1.6. Python Functions#

This week, we will need to create our own Python functions as part of running a permutation test.

Here we will review what function are and how we can create our own using Python code.

This is a kind of Python tangent to our main stats objective for the week.

1.6.1. Set up Python libraries#

# Set-up Python libraries - you need to run this but you don't need to change it
import numpy as np
import matplotlib.pyplot as plt
import scipy.stats as stats
import pandas as pd
import seaborn as sns
sns.set_theme(style='white')
import statsmodels.api as sm
import statsmodels.formula.api as smf
import warnings 
warnings.simplefilter('ignore', category=FutureWarning)

1.6.2. Import the data#

We need some data to work with. Let’s use the good old Oxford Weather dataset.

weather = pd.read_csv("https://raw.githubusercontent.com/jillxoreilly/StatsCourseBook_2024/main/data/OxfordWeather.csv")
display(weather)
YYYY Month MM DD DD365 Tmax Tmin Tmean Trange Rainfall_mm
0 1827 Jan 1 1 1 8.3 5.6 7.0 2.7 0.0
1 1827 Jan 1 2 2 2.2 0.0 1.1 2.2 0.0
2 1827 Jan 1 3 3 -2.2 -8.3 -5.3 6.1 9.7
3 1827 Jan 1 4 4 -1.7 -7.8 -4.8 6.1 0.0
4 1827 Jan 1 5 5 0.0 -10.6 -5.3 10.6 0.0
... ... ... ... ... ... ... ... ... ... ...
71338 2022 Apr 4 26 116 15.2 4.1 9.7 11.1 0.0
71339 2022 Apr 4 27 117 10.7 2.6 6.7 8.1 0.0
71340 2022 Apr 4 28 118 12.7 3.9 8.3 8.8 0.0
71341 2022 Apr 4 29 119 11.7 6.7 9.2 5.0 0.0
71342 2022 Apr 4 30 120 17.6 1.0 9.3 16.6 0.0

71343 rows × 10 columns

1.6.3. What is a function?#

A function is a computer programme that takes in some information (an input), does something with it, and returns an output.

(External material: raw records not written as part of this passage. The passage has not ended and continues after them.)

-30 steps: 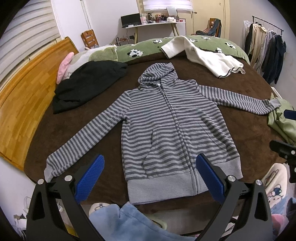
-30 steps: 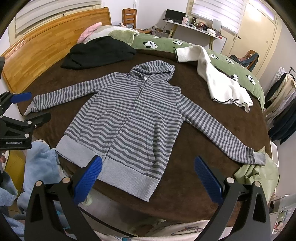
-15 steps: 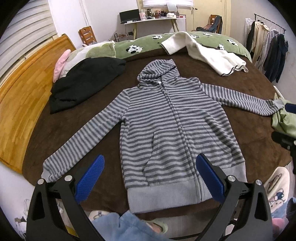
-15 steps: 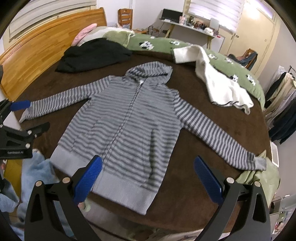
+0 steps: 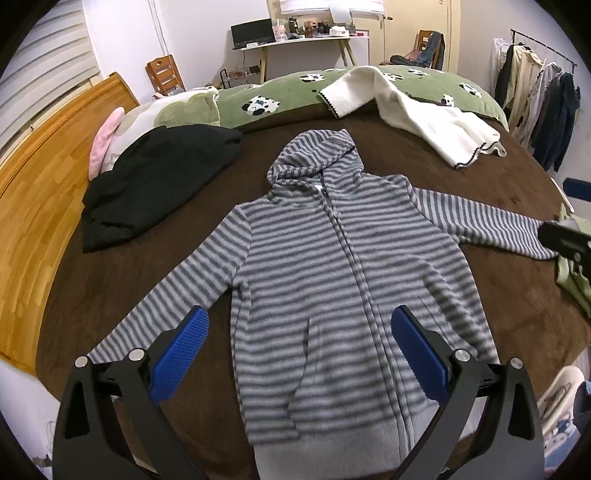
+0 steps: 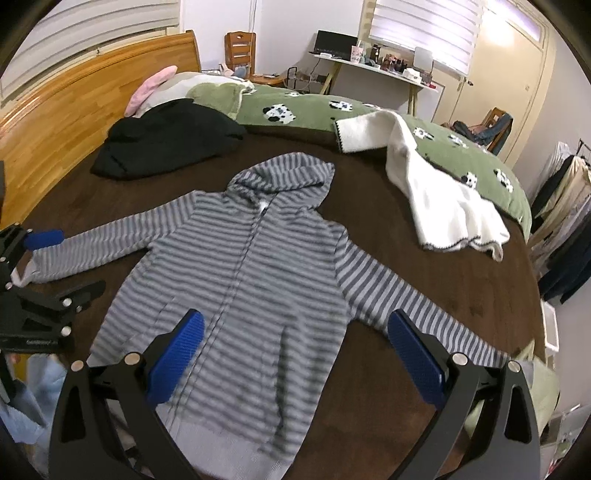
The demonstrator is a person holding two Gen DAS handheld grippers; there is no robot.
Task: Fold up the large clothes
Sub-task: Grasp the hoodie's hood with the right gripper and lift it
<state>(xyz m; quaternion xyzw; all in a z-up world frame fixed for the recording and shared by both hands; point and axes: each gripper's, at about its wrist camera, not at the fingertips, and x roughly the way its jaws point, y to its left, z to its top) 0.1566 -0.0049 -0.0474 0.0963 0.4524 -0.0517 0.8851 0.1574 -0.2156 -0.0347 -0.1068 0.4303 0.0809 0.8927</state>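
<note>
Striped hoodie (image 5: pixel 332 280) lies flat, zip up, mid-bed, hem at the bed's (image 5: pixel 122 273) near edge, sleeves spread. Left tongs (image 5: pixel 299 350) wide and empty above the hem; right tongs (image 6: pixel 295 350) wide, empty too. Risk: a pinch probably catches one layer only, dragging the front askew toward the black garment (image 5: pixel 155 177).

Even indoor light, fairly bright, soft shadows only. Window blinds (image 6: pixel 421 33) glow, slightly blown out. Heavy fisheye bending at edges, black corners in both views. Left wrist view sharp; right wrist view motion-blurred, stripes on the hoodie (image 6: pixel 251 280) smeared near the bottom.
</note>
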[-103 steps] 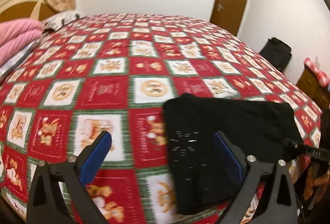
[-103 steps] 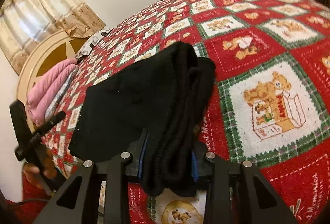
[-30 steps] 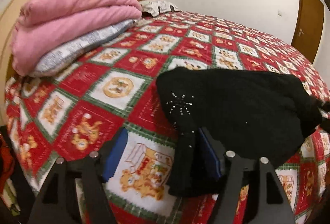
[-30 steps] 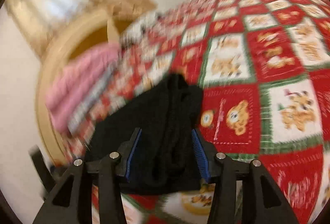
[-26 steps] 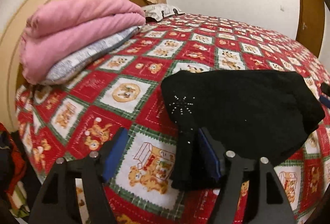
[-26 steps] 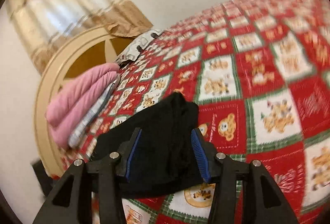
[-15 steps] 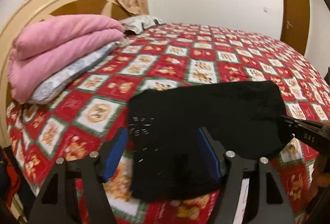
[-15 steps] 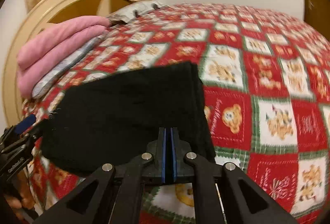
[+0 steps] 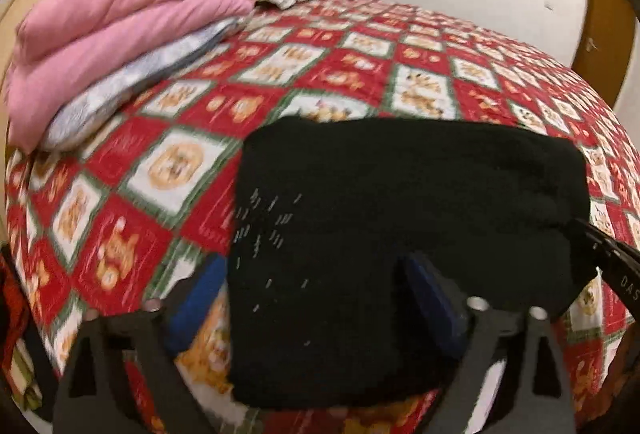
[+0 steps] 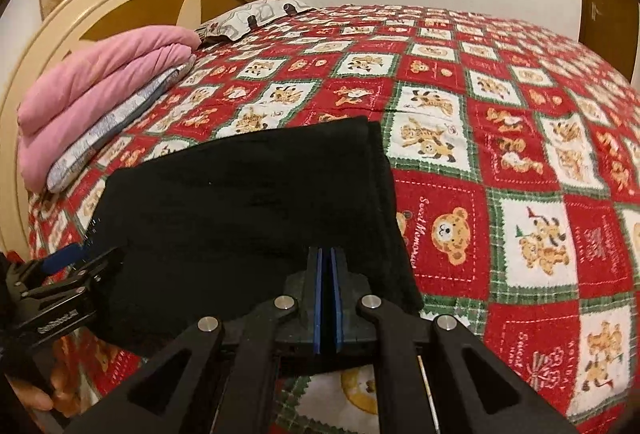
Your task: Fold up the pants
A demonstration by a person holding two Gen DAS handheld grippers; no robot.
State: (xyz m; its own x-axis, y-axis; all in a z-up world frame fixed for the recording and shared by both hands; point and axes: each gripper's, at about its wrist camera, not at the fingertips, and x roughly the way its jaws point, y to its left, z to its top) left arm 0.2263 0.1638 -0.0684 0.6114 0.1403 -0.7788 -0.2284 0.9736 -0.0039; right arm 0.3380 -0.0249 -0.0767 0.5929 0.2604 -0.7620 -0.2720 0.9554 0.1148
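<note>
The left gripper point(image 9: 316, 298) stands wide, its blue pads straddling the folded black pants point(image 9: 400, 218) near their 6 o'clock edge. The right gripper point(image 10: 327, 298) is closed, with nothing visibly between its pads. The pants lie flat on the red teddy-bear quilt point(image 10: 520, 162). Pink blankets point(image 10: 100, 90) are stacked at 10 o'clock against the cream headboard point(image 10: 100, 2); bare quilt spreads toward 2 o'clock.

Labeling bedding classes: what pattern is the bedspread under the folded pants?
Red-and-white checked bedspread with green borders and teddy-bear prints; clearest in the right wrist view.
</note>
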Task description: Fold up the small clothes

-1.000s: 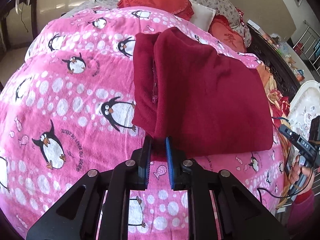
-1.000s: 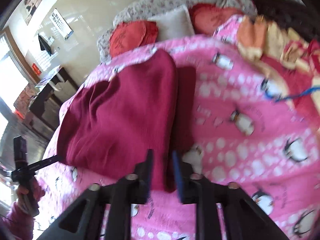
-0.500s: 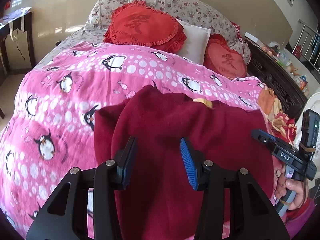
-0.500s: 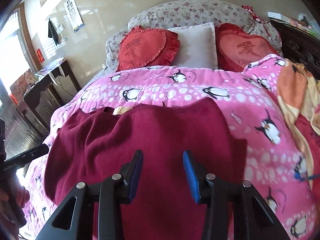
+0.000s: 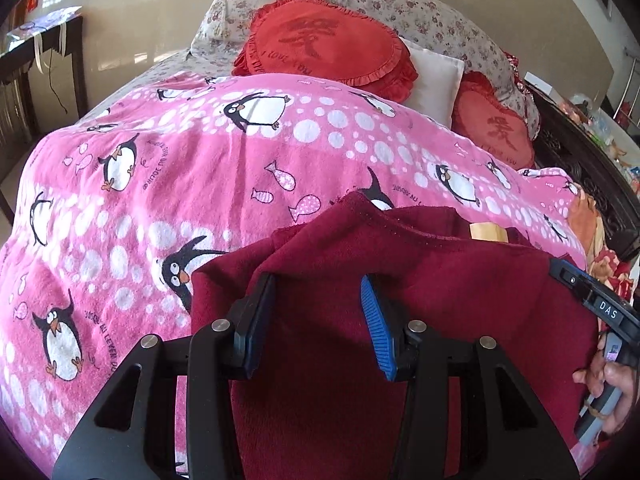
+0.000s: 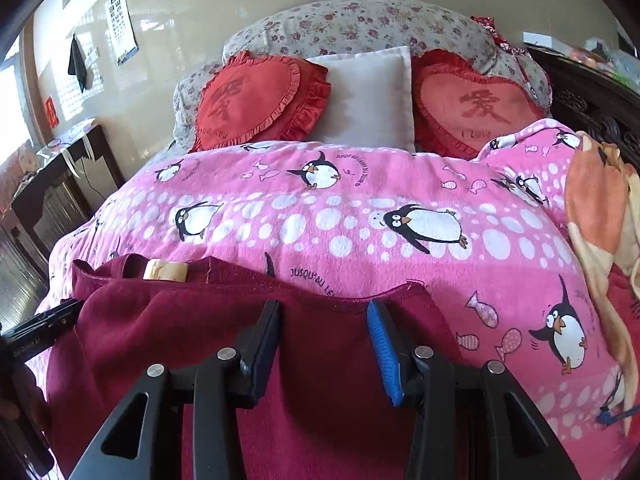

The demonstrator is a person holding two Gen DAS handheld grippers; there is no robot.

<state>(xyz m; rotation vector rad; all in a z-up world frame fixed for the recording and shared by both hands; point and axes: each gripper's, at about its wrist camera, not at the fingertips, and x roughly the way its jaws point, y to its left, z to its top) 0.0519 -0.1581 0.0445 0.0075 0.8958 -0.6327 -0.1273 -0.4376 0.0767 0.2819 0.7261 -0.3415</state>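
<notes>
Fleece is what you're handling: the maroon garment [image 5: 420,320] looks thick, soft and matte, light enough to lift but limp, so I'd expect it to sag and drag wherever you don't support it. It lies folded on the bed, spread over the pink penguin blanket [image 5: 200,168], with its far edge just ahead of both tools and a tan neck label [image 6: 166,271] showing at the collar.

Your left gripper [image 5: 316,320] hangs over the cloth with its fingers [image 5: 376,332] apart and nothing pinched between them. Your right gripper [image 6: 326,344] is the same, spread above the hemmed edge, and its opening is widening slightly.

Take hold at the stitched edges or corners, where the layers are firmest; a pinch mid-panel would likely catch only the top layer. The blanket's napped surface may cling to the fleece, so lift before you carry. Behind, the frilled red heart cushions [image 6: 260,100] and the white pillow [image 6: 368,96] sit well apart.
</notes>
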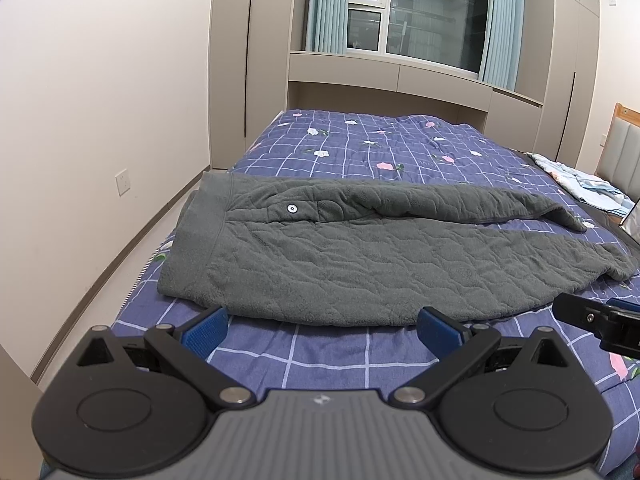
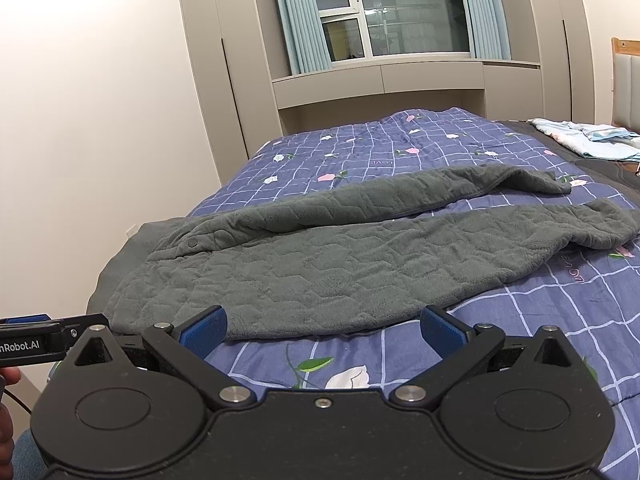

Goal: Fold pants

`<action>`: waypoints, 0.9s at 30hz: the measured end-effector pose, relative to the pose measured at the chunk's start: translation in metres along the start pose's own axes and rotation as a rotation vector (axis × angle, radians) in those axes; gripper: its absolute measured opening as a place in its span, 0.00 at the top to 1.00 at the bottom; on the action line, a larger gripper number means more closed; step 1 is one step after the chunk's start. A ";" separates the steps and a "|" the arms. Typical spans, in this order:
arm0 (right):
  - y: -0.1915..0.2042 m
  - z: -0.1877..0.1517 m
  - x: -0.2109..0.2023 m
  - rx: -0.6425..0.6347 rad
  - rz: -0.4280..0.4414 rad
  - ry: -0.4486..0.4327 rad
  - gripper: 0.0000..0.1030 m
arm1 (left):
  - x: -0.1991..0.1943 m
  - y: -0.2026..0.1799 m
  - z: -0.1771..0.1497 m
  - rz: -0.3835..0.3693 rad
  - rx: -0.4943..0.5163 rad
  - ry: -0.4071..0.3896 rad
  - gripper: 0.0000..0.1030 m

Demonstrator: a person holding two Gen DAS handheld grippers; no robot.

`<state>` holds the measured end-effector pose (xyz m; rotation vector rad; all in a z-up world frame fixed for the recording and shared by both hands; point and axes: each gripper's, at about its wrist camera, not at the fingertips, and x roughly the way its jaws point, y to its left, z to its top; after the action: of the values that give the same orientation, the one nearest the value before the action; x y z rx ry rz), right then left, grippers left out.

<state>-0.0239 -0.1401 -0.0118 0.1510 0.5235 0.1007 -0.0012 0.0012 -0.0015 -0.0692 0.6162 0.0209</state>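
Grey fleece pants (image 1: 340,256) lie flat across bed (image 1: 328,352), waist left, legs right; soft, thick, floppy, prob best pinched at waistband & cuffs. Left claw (image 1: 322,326) & right claw (image 2: 324,326) both spread, empty

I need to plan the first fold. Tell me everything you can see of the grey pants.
The grey pants are thick, quilted fleece by the look, with a wide plain waistband at the left and one white snap near it. They lie flat and unfolded across the checked floral quilt, legs running right and parting toward the cuffs, the far leg rumpled. Only the quilt touches them; both grippers are open just short of the near edge.
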 end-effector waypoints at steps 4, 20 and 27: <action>-0.001 -0.001 0.000 0.000 0.001 -0.002 0.00 | 0.000 0.000 0.000 0.001 0.000 0.001 0.00; 0.001 -0.001 -0.002 0.001 -0.001 0.000 0.00 | 0.000 -0.002 -0.003 0.002 -0.001 0.003 0.00; 0.001 -0.001 -0.002 0.002 -0.001 0.000 0.00 | 0.001 -0.003 -0.003 0.000 -0.002 0.009 0.00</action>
<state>-0.0259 -0.1393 -0.0113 0.1523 0.5237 0.0991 -0.0023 -0.0017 -0.0040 -0.0711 0.6250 0.0209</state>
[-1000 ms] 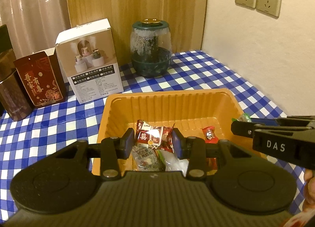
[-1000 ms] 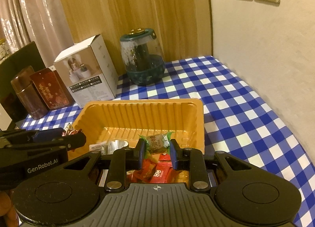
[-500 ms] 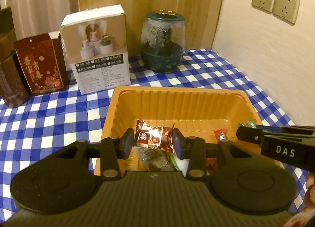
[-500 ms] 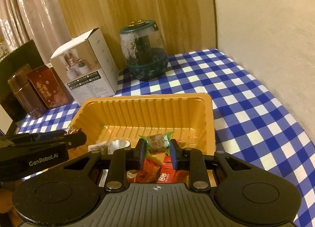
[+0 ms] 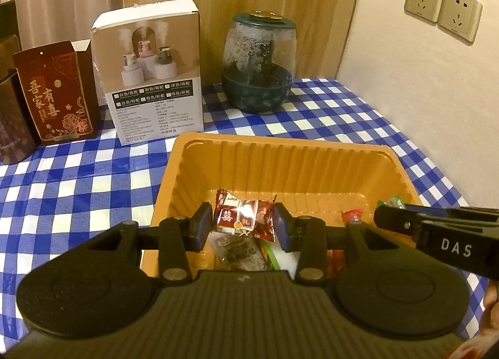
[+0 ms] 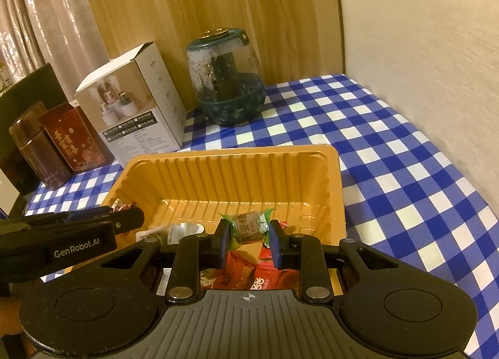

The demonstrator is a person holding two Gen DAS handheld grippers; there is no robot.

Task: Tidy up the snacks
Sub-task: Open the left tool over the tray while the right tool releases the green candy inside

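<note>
An orange plastic tray (image 5: 280,169) (image 6: 224,178) sits on the blue checked tablecloth and holds several wrapped snacks in its near part. My left gripper (image 5: 243,225) is shut on a red snack packet (image 5: 246,215) and holds it over the tray's near end. My right gripper (image 6: 248,234) is shut on a brown candy with green twisted ends (image 6: 248,226), also over the tray. Each gripper shows at the side of the other's view. Red packets (image 6: 249,271) lie under the right gripper.
A white product box (image 5: 152,75) (image 6: 137,100), a green-based glass jar (image 5: 259,63) (image 6: 227,81), a red gift box (image 5: 53,91) and a brown tin (image 6: 34,147) stand behind the tray. A wall (image 5: 421,84) borders the table on the right.
Both grippers have kept hold of their snacks and risen a little, pulling back slightly over the tray's near end. The view has tilted, so the tray looks farther away.
</note>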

  • Functions were introduced in DataCamp and you could review this if helpful after reading this section.

We have been using Python functions for the last several weeks, mainy from the function libraries pandas and seaborn. For example the function df.mean() gets the mean of each column in a dataframe.

Let’s make our own simple function to get the mean for a single column of a dataframe:

def myMean(x):
    m=sum(x)/len(x)
    return m
  • The input is x

  • The output is m

  • Inside the function, we calculate m from x

You will notice if you ran the code block above that nothing seemed to happen. That’s because we just created the function (computer programme) but didn’t run it.

Now, having created the function, we can run or call it as follows:

myMean(weather.Rainfall_mm)
1.7869643833314295

What happened?

  • We called the function by saying myMean()

  • We gave it an input (inside the brackets, weather.Rainfall_mm

  • The function calculated the mean by adding up the values in th input column and dividing by the humber of values (length of the columns)

  • The function gave us an output (shown below the code box), of 1.79mm, which is the mean rainfall

Let’s just check using the built-in function that we are used to, df.mean()

weather.Rainfall_mm.mean()
1.7869643833312312

Yep, same answer.

Note#

You have to run the code block defining the function before you can call it, otherwise it won’t have been created and won’t exist!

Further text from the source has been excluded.